Una donna risale con fatica immane un pendio di una piccola isola trasportando un bilanciere con due enormi secchi d’acqua. Lo sforzo profuso è talmente palpabile che diviene entità fisica in primo piano. Seguendo il suo Calvario il regista ricostruisce la dura vita di una famiglia giapponese di quattro persone (Padre, Madre e due figli) che abita questo scoglio nel Pacifico dove, sfidando una Natura atavica, si arrabatta per sopravvivere. A causa della mancanza d’acqua sono costretti, per irrigare coltivazioni ricavate da erte terrazze a picco sul mare, a fare la spola con una barchetta verso un’isola vicina. Ogni giorno trasportano acqua, generi che barattano con il ricavato della terra, conducendo i due figli a studiare nell’isola vicina. Ma un terribile evento sembra squarciare questa vita di stenti e sacrifici: il figlio più grande si ammala e muore per mancanza di cure adeguate. La moglie, personaggio chiave della vicenda, ha un moto di ribellione e sembra gridare la sua amara frustrazione contro il marito che l’ha condotta in quel remoto luogo dimenticato da Dio, un disperata insurrezione contro un’aspra Natura, contro la crudeltà di un Destino beffardo e cinico. Il suo, tuttavia, è null’altro che un dissidio infinitesimale, un’eversione microscopica che si perde nell’infinità dell’Oceano, nel correre via del Blu marino intrecciato ad un Cielo cobalto. Poi tutto riprende immutabile, eterno, ineluttabile: senza un’ombra di speranza, di pallida redenzione.

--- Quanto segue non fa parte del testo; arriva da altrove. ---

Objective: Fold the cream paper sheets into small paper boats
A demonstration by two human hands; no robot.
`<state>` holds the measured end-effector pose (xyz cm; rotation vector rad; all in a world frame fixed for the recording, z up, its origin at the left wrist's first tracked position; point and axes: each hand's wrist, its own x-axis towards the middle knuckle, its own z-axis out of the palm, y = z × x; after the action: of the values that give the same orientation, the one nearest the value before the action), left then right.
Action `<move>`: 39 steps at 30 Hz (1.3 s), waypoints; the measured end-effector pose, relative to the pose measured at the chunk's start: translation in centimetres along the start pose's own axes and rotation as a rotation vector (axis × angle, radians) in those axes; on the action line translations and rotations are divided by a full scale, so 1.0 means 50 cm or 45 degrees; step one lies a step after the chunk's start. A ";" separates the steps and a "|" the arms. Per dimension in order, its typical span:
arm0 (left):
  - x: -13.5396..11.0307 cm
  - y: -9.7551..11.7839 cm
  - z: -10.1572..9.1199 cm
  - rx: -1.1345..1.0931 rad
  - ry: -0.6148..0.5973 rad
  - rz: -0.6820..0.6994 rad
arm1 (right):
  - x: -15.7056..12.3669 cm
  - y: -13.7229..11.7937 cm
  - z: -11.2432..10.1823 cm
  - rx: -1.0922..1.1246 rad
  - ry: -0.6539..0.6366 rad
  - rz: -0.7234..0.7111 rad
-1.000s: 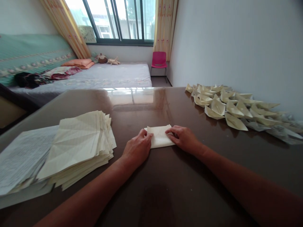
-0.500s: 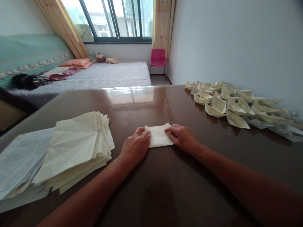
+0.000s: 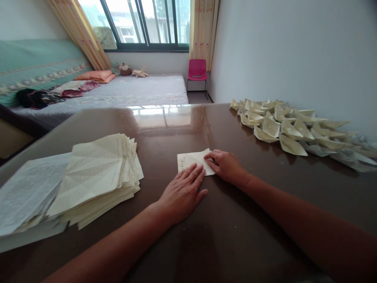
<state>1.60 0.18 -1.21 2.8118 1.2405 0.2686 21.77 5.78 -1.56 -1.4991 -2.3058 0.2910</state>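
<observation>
A small folded sheet of cream paper (image 3: pixel 191 158) lies on the dark table, with some print showing near its left end. My left hand (image 3: pixel 184 190) is laid flat, its outstretched fingertips pressing on the paper's near edge and the thumb apart. At the right end, my right hand (image 3: pixel 225 166) pinches the paper between thumb and fingers. Part of the near edge is hidden under the left fingers.
A thick stack of cream sheets (image 3: pixel 91 169) stands at the left, beside grey-white written sheets (image 3: pixel 28 192). Many folded paper boats (image 3: pixel 271 126) crowd the table's right side along the wall. Beyond the table are a bed (image 3: pixel 153 88) and a pink chair (image 3: pixel 197 70).
My left hand has let go of the paper's left end and now lies flat on its near edge. The paper looks narrower front to back. My right hand stays at the right end.
</observation>
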 end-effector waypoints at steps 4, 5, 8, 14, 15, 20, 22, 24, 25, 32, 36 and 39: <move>-0.008 0.008 0.011 -0.071 -0.114 -0.009 | 0.001 0.001 0.001 0.007 0.002 -0.006; -0.008 0.006 0.009 -0.079 -0.118 -0.001 | 0.001 0.003 0.001 0.009 0.001 -0.011; -0.007 0.001 0.004 -0.091 -0.110 0.009 | -0.002 0.007 -0.005 0.019 -0.001 -0.036; -0.006 0.005 0.002 -0.094 -0.122 -0.001 | -0.025 -0.007 -0.055 -0.163 0.043 -0.371; -0.006 0.004 0.002 -0.093 -0.124 0.003 | -0.030 -0.010 -0.063 -0.172 -0.020 -0.468; -0.004 -0.007 0.001 -0.061 -0.119 0.066 | -0.041 -0.008 -0.083 -0.222 -0.312 -0.662; -0.004 -0.012 -0.005 -0.025 -0.130 0.097 | -0.042 -0.003 -0.089 -0.272 -0.362 -0.635; -0.004 -0.018 -0.013 0.030 -0.130 0.127 | -0.041 -0.002 -0.094 -0.335 -0.378 -0.609; -0.006 -0.022 -0.016 0.063 -0.121 0.136 | -0.041 -0.003 -0.096 -0.368 -0.379 -0.606; -0.013 -0.056 -0.013 0.326 0.019 0.067 | -0.039 -0.026 -0.085 -0.600 -0.349 -0.635; -0.008 -0.054 -0.010 0.411 0.067 0.071 | -0.043 -0.031 -0.074 -0.623 -0.247 -0.604; -0.004 -0.050 -0.008 0.387 0.169 0.082 | -0.042 -0.025 -0.072 -0.595 -0.193 -0.594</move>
<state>-0.45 1.72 -1.14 3.1421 1.3203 0.2969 22.97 3.23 1.76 -1.0874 -2.8968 -0.2905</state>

Meraviglioso l’intimo verismo di questa pellicola nel rendere la vita quotidiana della famiglia nei suoi caparbi metodi di coltivazione, nelle sue mansioni quotidiane fatte di attrezzi autocostruiti, di ingegnosi depositi d’acqua, di un continuo e laborioso compromesso tra Anima e Natura. Shindo, con questa sua opera dimostra di essere non soltanto uno dei più grandi e prolifici sceneggiatori del Cinema Giapponese (la sua collaborazione con Mizoguchi divenne leggendaria), ma uomo di Cinema completo e sensibile, un grande artista che seppe conquistarsi un posto di rilievo nella storia della cinematografia nipponica.